Prinzengarde kam in die Jungholzhalle

Tollitäten und ihre schmucken Ornate in Meckenheim.

MECKENHEIM. Es knallte, es gab Tote, aber am Ende standen sie lachend wieder auf und holten sich ihren wohlverdienten Applaus ab: Geradezu martialisch ging es beim Närrischen Biwak der Meckenheimer Stadtsoldaten in der Jungholzhalle zu, als die "Proseccos" mit lila Perücke, lila Netzstulpen, lila Glitzerkrawatte samt schwarzer Mafioso-Weste und Hut - die Pistole immer im Anschlag - die Bühne eroberten.

Dabei seien die "Proseccos" vom Lüftelberger Karnevals Club sonst eher harmlos, versicherte Trainerin Sabine Kreuter.
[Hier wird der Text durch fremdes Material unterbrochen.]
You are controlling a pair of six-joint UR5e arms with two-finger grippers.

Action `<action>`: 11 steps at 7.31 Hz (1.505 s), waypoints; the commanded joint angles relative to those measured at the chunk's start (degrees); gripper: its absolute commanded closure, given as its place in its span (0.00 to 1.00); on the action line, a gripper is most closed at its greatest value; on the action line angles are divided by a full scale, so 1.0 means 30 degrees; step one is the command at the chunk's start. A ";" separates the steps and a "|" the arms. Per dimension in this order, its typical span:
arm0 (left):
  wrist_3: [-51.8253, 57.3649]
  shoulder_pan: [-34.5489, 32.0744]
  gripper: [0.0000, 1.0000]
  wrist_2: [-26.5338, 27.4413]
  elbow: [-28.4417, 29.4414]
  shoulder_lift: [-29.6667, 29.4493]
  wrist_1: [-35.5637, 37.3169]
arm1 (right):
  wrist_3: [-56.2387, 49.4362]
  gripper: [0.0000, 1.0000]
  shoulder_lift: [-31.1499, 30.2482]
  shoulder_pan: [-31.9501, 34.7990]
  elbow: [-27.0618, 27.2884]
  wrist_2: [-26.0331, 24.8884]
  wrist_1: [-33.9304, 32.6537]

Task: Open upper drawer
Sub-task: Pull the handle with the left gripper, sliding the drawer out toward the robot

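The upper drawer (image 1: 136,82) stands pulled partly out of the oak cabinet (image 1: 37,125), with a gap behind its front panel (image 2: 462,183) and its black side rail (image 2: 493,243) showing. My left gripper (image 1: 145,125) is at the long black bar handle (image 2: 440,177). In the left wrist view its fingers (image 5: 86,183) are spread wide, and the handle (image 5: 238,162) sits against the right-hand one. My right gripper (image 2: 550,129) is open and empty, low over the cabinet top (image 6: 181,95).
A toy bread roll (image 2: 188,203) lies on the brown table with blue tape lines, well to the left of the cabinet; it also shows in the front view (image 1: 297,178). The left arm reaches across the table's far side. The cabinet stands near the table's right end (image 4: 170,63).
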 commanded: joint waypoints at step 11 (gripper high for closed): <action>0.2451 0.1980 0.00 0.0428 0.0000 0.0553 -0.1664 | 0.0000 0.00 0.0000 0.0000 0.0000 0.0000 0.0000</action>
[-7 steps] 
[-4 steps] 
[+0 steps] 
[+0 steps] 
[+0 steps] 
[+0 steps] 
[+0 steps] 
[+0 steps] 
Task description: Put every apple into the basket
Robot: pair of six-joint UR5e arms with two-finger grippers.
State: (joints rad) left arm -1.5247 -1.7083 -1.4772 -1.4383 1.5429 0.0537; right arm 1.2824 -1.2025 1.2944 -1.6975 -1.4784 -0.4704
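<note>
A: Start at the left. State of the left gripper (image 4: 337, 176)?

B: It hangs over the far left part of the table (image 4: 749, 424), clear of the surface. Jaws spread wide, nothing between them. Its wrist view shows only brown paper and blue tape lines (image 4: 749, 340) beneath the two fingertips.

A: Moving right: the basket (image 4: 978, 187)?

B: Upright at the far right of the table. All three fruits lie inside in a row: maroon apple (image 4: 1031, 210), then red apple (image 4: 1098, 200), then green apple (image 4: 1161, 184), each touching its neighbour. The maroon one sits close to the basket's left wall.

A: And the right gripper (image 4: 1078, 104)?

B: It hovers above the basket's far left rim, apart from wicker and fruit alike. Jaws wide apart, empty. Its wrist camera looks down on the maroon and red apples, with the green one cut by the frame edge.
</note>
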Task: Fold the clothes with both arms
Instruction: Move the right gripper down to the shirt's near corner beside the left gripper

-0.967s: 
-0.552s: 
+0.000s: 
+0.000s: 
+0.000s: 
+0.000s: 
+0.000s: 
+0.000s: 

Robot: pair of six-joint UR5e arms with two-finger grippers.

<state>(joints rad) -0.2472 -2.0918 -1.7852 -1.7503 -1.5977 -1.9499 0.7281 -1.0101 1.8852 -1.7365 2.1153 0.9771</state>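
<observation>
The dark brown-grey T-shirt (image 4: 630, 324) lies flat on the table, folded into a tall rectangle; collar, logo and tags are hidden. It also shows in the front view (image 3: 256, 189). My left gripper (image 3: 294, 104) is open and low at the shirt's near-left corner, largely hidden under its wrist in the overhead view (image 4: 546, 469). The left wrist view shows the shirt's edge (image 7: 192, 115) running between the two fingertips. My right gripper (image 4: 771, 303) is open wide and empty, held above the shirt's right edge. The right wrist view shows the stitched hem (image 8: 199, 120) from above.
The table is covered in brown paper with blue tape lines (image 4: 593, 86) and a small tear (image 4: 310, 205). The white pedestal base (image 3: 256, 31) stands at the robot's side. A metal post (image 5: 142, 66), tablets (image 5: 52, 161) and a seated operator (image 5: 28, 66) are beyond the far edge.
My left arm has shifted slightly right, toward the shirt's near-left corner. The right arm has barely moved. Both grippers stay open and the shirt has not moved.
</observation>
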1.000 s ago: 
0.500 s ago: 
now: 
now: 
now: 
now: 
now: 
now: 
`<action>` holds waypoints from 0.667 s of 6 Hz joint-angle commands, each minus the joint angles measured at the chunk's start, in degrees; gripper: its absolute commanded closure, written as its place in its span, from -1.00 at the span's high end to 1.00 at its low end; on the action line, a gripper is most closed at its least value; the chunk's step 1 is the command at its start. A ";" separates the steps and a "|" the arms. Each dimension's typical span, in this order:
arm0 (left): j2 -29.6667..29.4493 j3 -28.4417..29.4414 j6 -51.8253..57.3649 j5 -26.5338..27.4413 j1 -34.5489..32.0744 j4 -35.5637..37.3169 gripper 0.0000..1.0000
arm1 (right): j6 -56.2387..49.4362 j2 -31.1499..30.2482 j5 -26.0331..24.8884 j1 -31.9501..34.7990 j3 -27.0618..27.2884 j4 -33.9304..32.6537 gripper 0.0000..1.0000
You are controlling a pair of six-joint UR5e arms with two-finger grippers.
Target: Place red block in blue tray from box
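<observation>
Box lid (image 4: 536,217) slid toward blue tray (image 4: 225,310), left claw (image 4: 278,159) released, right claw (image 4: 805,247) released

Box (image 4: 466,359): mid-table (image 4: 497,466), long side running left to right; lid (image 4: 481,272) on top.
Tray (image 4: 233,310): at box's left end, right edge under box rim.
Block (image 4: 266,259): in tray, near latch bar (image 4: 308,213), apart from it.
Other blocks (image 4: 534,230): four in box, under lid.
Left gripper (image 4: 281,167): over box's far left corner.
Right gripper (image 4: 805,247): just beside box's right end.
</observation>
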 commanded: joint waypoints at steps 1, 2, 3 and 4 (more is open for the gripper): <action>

Entstanden ist die Tanzgruppe 2004. "Es waren die Mütter der Tanzkinder, die sich sagten, was die Kleinen machen, können wir auch", erzählte Kreuter. Elf Tänzerinnen zwischen 34 und 52 Jahren treffen sich seitdem einmal wöchentlich zum Proben. "Ganz wichtig - ein Gläschen Prosecco und viel Spaß gehören zwingend dazu." Ihr Auftritt beim närrischen Biwak war einer von zwölf, "und es werden jedes Jahr mehr", so Kreuter.

Ein imposantes Bild formierte sich dann, als die mehr als 60 Mitglieder der Prinzengarde Meckenheim die Bühne bevölkerten. Mit dabei Familie Wessel mit Vater Heinz und den Kindern Patricia (17), Pascal (20), Xenia (22) und Fynn (2) in kompletter Gardeuniform. Der Schultheiß des Stadtsoldaten-Corps, Peter Klee, gab die Tanzkommandos und stellte klar: "Untenrum dat Weiße is net Schnee und Glatteis, sondern die traditionelle Farbe der Prinzengarde", die 1933 gegründet wurde.

Für die meisten Jecken hat der Biwak-Sonntag schon Tradition, so wie bei der Familie von Karl Rübhausen. "Wir treffen uns jedes Jahr mit mehreren Ehepaaren, damit auch die örtlichen Vereine am Leben bleiben", sagte er.